*** COLLECTED MATERIAL Section Begins ***
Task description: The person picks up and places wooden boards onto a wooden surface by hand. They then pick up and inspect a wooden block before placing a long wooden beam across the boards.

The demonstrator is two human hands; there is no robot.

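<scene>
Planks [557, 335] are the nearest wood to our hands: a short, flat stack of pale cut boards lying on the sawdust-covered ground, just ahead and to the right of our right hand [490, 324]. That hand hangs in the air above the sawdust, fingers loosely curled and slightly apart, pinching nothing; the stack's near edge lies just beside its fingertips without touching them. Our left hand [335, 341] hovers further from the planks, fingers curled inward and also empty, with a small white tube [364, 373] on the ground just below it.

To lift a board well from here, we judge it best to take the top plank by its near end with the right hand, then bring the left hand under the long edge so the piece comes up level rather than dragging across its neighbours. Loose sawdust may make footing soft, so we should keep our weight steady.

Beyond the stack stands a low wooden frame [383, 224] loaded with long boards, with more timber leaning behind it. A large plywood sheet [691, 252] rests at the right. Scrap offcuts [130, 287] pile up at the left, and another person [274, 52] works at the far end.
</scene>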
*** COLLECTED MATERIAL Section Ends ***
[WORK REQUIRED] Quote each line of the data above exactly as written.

[RESULT OF THIS EXERCISE]
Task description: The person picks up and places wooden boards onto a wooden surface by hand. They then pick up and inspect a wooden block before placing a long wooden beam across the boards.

The demonstrator is two human hands; there is no robot.

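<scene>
Planks [557, 335] are the nearest wood to our hands: a short, flat stack of pale cut boards lying on the sawdust-covered ground, just ahead and to the right of our right hand [490, 324]. That hand hangs in the air above the sawdust, fingers loosely curled and slightly apart, pinching nothing; the stack's near edge lies just beside its fingertips without touching them. Our left hand [335, 341] hovers further from the planks, fingers curled inward and also empty, with a small white tube [364, 373] on the ground just below it.

To lift a board well from here, we judge it best to take the top plank by its near end with the right hand, then bring the left hand under the long edge so the piece comes up level rather than dragging across its neighbours. Loose sawdust may make footing soft, so we should keep our weight steady.

Beyond the stack stands a low wooden frame [383, 224] loaded with long boards, with more timber leaning behind it. A large plywood sheet [691, 252] rests at the right. Scrap offcuts [130, 287] pile up at the left, and another person [274, 52] works at the far end.
</scene>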

There is no more to the answer.